Veículo: Valor Econômico
Seção: Internacional
 
Por Bloomberg

Em 2012, os investimentos estrangeiros diretos (IED) na China caíram pela primeira vez desde 2009, com a desaceleração do crescimento da economia e com a migração dos fabricantes para mercados dotados de mão de obra mais barata. A queda contrasta com os gastos chineses em investimentos diretos externos, que dispararam para um valor recorde.

O ingresso de IED na China recuou 4,5% em dezembro, comparativamente ao mesmo período do ano anterior, para US$ 11,7 bilhões, segundo dados do Ministério do Comércio chinês divulgados ontem em Pequim. Foi a 13ª retração num período de 14 meses. No ano como um todo, o afluxo de recursos caiu 3,7%, para US$ 111,7 bilhões, enquanto os investimentos não financeiros chineses no exterior aumentaram 28,6%, para US$ 77,2 bilhões.

A China está pouco a pouco ficando menos atrativa como destino de fábricas, diante da alta dos custos. O país, ao mesmo tempo, canaliza parte de seus US$ 3,3 trilhões em reservas cambiais para investimentos no exterior. A guinada dos investimentos externos diretos poderá beneficiar países como a Indonésia e o Vietnã, entre outros, segundo o HSBC Holdings. "É uma tendência inevitável os custos da mão de obra continuarem subindo na China", disse Shi Lei, analista da corretora Founder Securities em Pequim.

A entrada de investimentos externos diretos deve ser comparada com a queda de 5,4%, para US$ 8,3 bilhões, registrada em novembro.
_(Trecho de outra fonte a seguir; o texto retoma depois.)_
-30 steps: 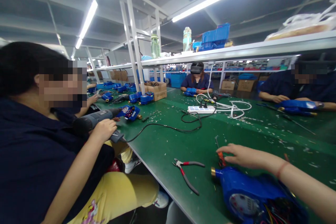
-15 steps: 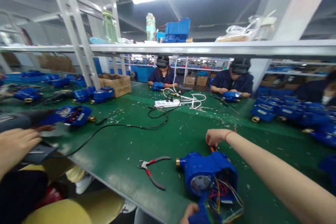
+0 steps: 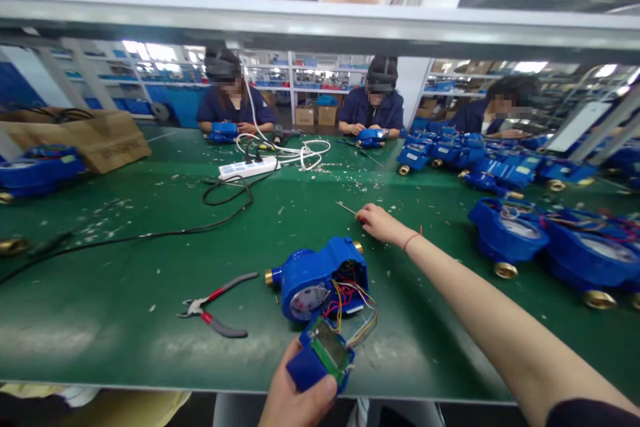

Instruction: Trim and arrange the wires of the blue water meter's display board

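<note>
A blue water meter with brass ends lies open on the green table, coloured wires running from it to a blue cover with a green circuit board. My left hand grips that cover at the table's near edge. My right hand reaches past the meter, fingers closed on a thin screwdriver whose tip points left.
Red-handled pliers lie left of the meter. A white power strip with cables sits mid-table. Several blue meters crowd the right side; a cardboard box stands far left. Three seated people work at the far side.
The view swung right and down, away from the person on my left. My left hand came in holding the cover; my right hand picked up the screwdriver beyond the meter.
</note>
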The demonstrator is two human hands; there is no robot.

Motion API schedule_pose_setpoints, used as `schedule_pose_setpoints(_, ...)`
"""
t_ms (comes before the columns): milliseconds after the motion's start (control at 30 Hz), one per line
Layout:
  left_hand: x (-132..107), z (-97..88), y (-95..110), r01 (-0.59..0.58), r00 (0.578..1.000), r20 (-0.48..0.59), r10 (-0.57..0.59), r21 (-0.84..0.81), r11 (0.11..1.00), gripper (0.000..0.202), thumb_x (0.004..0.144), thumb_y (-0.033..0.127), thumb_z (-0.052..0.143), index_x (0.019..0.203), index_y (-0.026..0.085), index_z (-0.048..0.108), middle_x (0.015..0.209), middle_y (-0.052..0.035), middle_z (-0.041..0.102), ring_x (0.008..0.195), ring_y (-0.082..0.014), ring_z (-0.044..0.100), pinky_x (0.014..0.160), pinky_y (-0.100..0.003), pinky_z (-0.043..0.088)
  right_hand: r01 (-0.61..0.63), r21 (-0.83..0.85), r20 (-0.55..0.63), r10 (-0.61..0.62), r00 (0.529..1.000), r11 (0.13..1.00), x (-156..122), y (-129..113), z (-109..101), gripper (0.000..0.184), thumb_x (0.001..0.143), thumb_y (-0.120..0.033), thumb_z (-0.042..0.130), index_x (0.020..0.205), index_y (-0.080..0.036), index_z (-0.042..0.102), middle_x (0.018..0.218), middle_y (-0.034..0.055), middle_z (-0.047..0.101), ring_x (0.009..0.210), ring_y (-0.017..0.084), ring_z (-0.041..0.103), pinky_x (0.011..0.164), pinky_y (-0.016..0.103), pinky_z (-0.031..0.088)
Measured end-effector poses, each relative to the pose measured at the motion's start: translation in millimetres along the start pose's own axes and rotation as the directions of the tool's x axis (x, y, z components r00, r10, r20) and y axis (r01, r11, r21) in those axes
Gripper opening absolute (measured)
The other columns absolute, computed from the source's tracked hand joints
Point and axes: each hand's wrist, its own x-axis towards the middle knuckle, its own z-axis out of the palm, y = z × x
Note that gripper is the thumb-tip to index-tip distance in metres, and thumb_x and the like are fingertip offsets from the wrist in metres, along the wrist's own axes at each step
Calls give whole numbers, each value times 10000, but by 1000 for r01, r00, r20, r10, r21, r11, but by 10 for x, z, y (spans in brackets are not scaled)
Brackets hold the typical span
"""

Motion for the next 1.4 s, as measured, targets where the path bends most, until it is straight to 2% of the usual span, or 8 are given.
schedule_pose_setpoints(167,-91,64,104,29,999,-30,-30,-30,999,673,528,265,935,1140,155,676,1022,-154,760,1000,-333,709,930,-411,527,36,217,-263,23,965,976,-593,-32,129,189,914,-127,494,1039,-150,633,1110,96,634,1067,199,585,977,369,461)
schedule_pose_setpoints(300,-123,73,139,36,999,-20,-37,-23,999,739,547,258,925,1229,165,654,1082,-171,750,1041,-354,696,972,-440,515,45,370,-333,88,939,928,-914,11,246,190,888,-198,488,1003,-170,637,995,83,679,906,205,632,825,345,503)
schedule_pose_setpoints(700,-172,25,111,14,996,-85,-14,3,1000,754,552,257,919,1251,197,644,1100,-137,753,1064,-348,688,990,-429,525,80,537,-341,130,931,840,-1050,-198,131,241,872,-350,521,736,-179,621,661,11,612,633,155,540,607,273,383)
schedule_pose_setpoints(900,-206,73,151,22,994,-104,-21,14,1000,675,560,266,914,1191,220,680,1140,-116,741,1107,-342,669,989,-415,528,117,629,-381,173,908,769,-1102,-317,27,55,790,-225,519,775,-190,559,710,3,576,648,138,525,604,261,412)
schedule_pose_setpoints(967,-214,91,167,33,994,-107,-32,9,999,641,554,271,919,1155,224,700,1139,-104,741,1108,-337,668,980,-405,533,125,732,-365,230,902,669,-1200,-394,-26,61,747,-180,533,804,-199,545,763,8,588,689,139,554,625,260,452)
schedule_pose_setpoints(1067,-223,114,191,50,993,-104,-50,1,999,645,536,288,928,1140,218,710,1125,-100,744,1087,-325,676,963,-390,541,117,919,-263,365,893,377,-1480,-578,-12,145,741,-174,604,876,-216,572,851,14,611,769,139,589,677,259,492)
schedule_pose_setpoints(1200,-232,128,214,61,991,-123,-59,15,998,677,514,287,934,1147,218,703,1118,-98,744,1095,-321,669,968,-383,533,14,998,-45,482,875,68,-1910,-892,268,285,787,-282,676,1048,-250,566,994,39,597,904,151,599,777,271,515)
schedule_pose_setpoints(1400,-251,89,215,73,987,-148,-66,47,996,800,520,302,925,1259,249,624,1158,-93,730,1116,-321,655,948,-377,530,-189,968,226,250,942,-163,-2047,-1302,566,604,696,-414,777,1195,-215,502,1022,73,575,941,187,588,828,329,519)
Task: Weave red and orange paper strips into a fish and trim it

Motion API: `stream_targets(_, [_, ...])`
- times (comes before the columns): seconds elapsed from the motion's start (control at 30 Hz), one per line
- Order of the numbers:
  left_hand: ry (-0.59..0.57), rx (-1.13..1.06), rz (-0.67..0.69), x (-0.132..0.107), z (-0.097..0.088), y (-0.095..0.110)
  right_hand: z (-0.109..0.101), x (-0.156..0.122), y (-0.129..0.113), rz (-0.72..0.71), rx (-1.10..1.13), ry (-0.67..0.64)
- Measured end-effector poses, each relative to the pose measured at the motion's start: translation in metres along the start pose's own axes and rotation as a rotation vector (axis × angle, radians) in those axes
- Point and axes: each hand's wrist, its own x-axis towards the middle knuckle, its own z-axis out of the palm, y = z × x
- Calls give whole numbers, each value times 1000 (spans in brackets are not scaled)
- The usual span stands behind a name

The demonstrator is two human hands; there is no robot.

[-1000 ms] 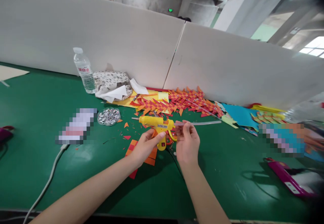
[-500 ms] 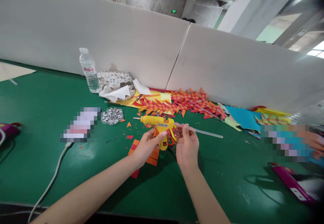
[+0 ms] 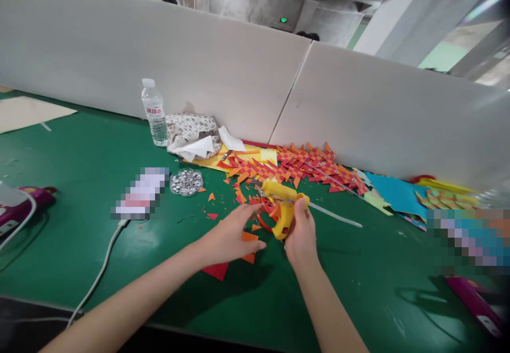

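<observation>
While the green table (image 3: 350, 300) is spreading beneath all the fingers, the pale partition (image 3: 223, 66) is standing beyond their tips. Both bare forearms are slanting inward from the near edge, the left lying flatter, the right rising more steeply. Checked red-and-orange paper fish (image 3: 319, 167) are lying heaped beyond the right fingers.

Left hand (image 3: 225, 236): thumb and fingers are standing wide apart, pointing right, holding nothing visible; fingertips are sitting just beside the gun, contact cannot be told. Right hand (image 3: 302, 236): thumb is lying along the gun's rear, other fingers are wrapping behind, mostly hidden; the hand is gripping the gun.

Yellow glue gun (image 3: 277, 190) is tilting, its nozzle pointing left past the left fingertips, its handle hanging between both hands. A round tub of googly eyes (image 3: 186, 182) is resting beyond and left of the left fingers. A translucent glue stick (image 3: 337, 217) is protruding rightward from behind the right thumb, near end hidden. Paper scraps (image 3: 212, 196) are lying beyond the left knuckles.
</observation>
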Motion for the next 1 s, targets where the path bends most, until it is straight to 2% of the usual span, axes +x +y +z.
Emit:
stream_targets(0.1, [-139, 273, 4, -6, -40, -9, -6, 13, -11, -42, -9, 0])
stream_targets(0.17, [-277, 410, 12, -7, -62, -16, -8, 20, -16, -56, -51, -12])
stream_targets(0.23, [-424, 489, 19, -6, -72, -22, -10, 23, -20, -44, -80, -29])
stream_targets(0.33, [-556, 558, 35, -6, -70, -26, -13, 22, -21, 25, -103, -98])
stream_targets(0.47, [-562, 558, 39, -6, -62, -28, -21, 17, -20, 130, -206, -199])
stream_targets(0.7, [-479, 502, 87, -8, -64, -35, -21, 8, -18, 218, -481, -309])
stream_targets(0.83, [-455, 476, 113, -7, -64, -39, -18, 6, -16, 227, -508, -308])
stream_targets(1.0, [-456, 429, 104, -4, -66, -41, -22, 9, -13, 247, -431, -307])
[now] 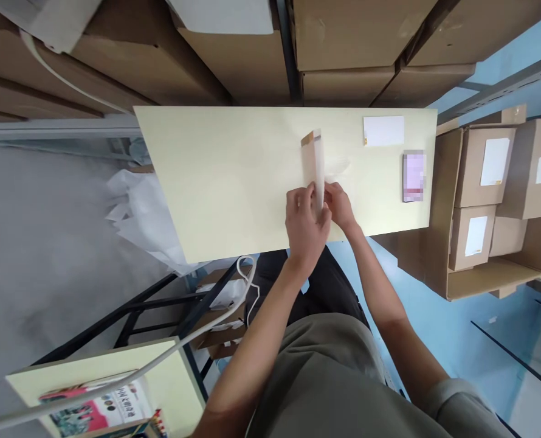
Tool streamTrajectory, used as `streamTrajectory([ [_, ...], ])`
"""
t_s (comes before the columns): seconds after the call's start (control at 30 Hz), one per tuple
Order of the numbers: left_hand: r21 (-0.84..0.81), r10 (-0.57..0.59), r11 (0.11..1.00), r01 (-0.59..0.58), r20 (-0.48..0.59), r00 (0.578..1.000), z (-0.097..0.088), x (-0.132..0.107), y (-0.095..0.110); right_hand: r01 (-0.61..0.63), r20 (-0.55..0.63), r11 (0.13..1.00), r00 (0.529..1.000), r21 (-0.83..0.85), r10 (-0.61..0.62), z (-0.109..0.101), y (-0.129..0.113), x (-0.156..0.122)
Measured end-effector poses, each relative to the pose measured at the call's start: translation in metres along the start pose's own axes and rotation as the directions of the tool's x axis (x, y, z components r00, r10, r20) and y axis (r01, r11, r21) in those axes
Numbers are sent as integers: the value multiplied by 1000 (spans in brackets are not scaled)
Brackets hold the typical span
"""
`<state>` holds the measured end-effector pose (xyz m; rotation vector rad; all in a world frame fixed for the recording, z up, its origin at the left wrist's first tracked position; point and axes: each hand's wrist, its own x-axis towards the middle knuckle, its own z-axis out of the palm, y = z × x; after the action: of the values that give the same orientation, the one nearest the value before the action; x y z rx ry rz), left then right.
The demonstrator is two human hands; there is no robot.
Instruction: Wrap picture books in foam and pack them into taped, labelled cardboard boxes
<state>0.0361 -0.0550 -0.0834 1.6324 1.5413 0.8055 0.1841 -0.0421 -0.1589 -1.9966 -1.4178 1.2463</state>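
My left hand [304, 225] and my right hand [340, 205] both pinch the near end of a narrow brown paper envelope [310, 159] held over the pale yellow table [216, 176]. A thin clear or white strip runs along the envelope's right edge, blurred. The envelope stretches away from me toward the table's far edge. Both hands have their fingers closed on it.
A white card [383, 130] and a blurred-out small box [414, 176] lie at the table's right. An open carton [439, 255] with smaller labelled boxes [484, 167] stands to the right. Cardboard boxes [352, 36] line the far side. White wrapping paper [138, 213] lies at the left.
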Motion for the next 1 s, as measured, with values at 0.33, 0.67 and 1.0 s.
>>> streamTrajectory([
  [0.33,-143,247,967,-210,333,910,56,7,11,-61,-126,936,986,346,111,-88,-11,-52],
  [0.67,-284,-436,825,488,229,870,69,39,-75,21,-216,906,973,422,78,-64,45,-46],
  [1.0,-613,-574,569,547,180,799,-27,36,-103,-5,-49,748,998,664,50,22,-9,-28],
])
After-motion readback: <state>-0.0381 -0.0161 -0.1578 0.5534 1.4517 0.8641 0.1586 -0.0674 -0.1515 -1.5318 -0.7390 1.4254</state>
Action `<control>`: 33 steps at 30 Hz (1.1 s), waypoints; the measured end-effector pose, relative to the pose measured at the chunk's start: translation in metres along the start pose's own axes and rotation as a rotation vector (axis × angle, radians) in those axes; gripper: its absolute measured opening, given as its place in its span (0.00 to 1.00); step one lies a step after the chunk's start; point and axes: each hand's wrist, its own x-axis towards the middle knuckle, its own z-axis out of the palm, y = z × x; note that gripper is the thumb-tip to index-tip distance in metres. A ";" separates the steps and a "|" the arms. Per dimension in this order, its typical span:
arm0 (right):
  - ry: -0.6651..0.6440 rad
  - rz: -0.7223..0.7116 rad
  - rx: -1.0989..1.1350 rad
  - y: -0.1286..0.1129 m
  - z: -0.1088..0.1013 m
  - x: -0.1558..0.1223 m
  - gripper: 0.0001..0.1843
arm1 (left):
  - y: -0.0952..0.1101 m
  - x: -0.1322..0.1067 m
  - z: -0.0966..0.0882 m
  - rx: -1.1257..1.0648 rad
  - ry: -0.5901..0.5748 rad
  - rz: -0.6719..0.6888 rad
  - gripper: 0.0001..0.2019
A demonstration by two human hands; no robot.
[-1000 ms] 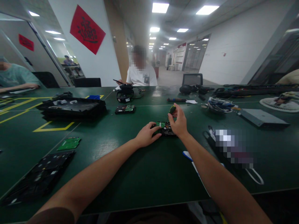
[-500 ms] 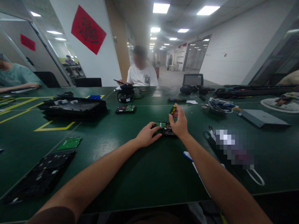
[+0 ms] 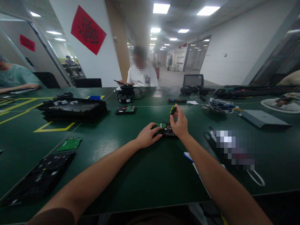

Os investimentos diretos da China no exterior aumentaram 25%, para US$ 62,5 bilhões, nos 11 primeiros meses de 2012.

A relevância dos investimentos estrangeiros diretos na China está diminuindo num momento em que os dirigentes do país, a segunda maior economia mundial, ampliam seus gastos em infraestrutura doméstica e diante da expansão interna do crédito. A participação de recursos externos no total dos investimentos em ativos fixos na China caiu do pico de 11,8%, computado em 1996, para 1,5% em 2011, segundo dados divulgados pelo Departamento Nacional de Estatística chinês.

Fabricantes globais com uso intensivo de mão de obra estão deixando a China e se instalando em outros países asiáticos, disse Trinh Nguyen, economista do HSBC Holdings de Hong Kong. Os ingressos em investimentos do setor têxtil na China encolheram 18,9% nos três primeiros trimestres de 2012.

Os investimentos diretos da China no exterior deverão ultrapassar os ingressos de aplicações diretas no país dentro de um ano, segundo Shen Jianguang, economista-chefe para a Ásia da Mizuho Securities Asia. O órgão regulador cambial chinês informou na segunda-feira que criou uma nova divisão para empregar as reservas do país, as maiores do mundo, no apoio a empresas chinesas no exterior.

O governo chinês divulgará amanhã dados sobre o Produto Interno Bruto (PIB) do quarto trimestre, sobre a produção industrial, sobre as vendas de varejo de dezembro e sobre os investimentos em ativos fixos do ano como um todo. O crescimento da economia chinesa deve ter se acelerado para 7,8% no período outubro-dezembro, em comparação com o mesmo intervalo de 2011, segundo pesquisa da Bloomberg News.